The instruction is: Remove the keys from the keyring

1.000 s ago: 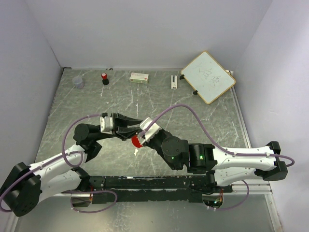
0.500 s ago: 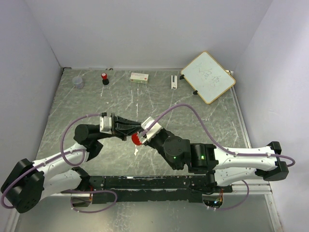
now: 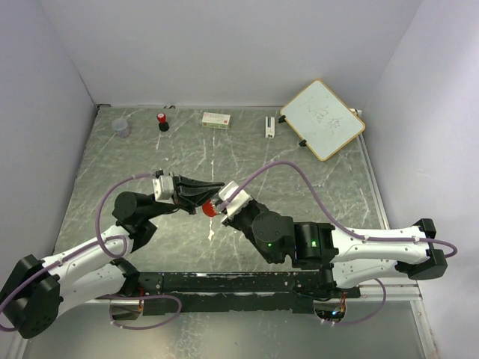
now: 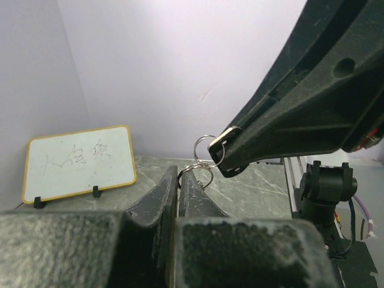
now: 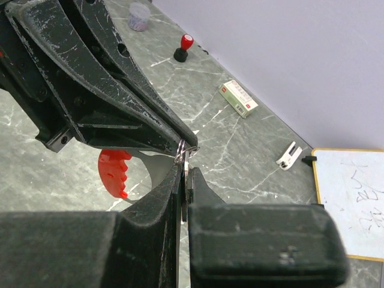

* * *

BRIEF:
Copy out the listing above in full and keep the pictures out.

TASK ANSWER:
The instruction is: Remove the keys from the keyring

1.000 s ago: 
0.500 s ago: 
now: 
now: 
now: 

Nothing else is needed to complete the answer.